The first issue with making my own Honey Stingers is that you need a pizzelle maker.  This is a specialized kitchen gadget that is only good for one thing (two if you count turning the cookies into homemade ice cream cones) and runs at least $50.  Who the f%*k owns a pizzelle maker?  The answer is no one.  No one normal owns a f%*king pizzelle maker and if you do and you are not a professional baker or ice cream shop owner, you spend way too much money on single-use specialty kitchen items. (Do you own one?  If you do, I really wasn’t talking about you just now.  You are fabulous and can I borrow it sometime?)

The next problem with stroopwafels is that the recipe is basically a very rich sugar cookie sandwich smeared with buttery syrup. Flour, a couple (!) sticks of butter, eggs, sugar, yeast, and syrup (golden, corn, maple, or even molasses).  It’s easy to veganize by subbing margarine for the butter and aquafaba or flax for the eggs, but that doesn’t really make it much healthier.  It’s still a cookie.  A delicious, admittedly junk-food, cookie.  If I’m going to eat sugar cookies on the trail, I’m just going to eat sugar cookies.  I’m not going to roll them into little balls and press them into lovely shapes with my fancy first-world pizzelle maker and then coat them in buttery corn syrup.
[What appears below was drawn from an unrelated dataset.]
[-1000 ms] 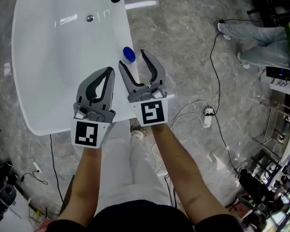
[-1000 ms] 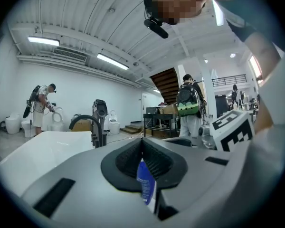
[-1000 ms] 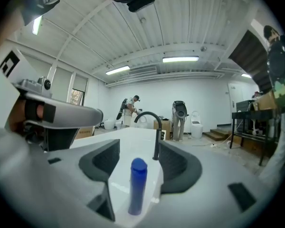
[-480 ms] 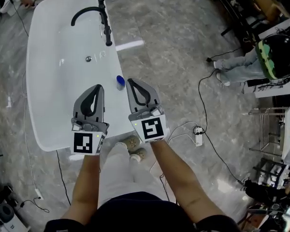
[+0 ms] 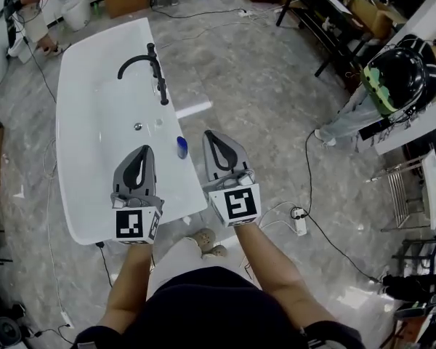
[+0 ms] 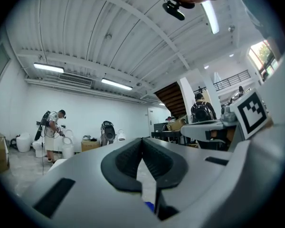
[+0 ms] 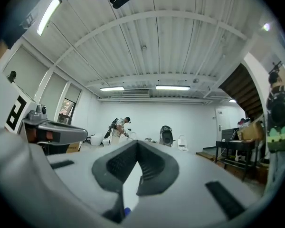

And most likely, neither are you.

But that didn’t stop me from trying.

First I tried modifying my favorite waffle recipe to make the batter thicker and more cookie-like.  They still turned out like waffles.  I suppose there’s nothing wrong with taking some waffles on the trail.  Maybe they are a bit bulky, but the idea of an almond butter waffle sandwich on the trail sounds great to me.  But that’s not what I was after.


Then I tried cookie dough.  I had a stash of dough in my freezer leftover from an animal-cookie-making session with my daughter so I tried that.  I was too impatient to make little individual stroopwafels and thought, why not fill the whole waffle maker and just break off pieces?  I opened my waffle maker and looked at my huge, puffy waffle sugar cookie.  What would happen if I turned it 45 degrees to try to squish some of those puffs out?  Ooh, pretty!  Pretty, but still puffy.

After turning the cookie 45 degrees and pressing down the lid

How about another turn?  Hmm, less pretty, but getting closer to a stroopwafel.


I needed kitchen shears to cut the cookie into wedges while it was still warm.  After cooling, the cookie crisped up quite a bit.  It tasted like (drum roll, please) a hard sugar cookie.  Okay, but not worth the effort.  I never got around to making it into a syrup sandwich.

Stroopwafel wedges? Pizza pizzelles? I give up.
Stroopwafel wedges? Pizza pizzelles? I give up.

So I don’t think that I’ll be venturing into the stroopwafel business anytime soon. I might keep working on a better recipe that actually uses whole ingredients, but I might just call it good at the regular cookie stage.

Unless you have a pizzelle maker I can borrow?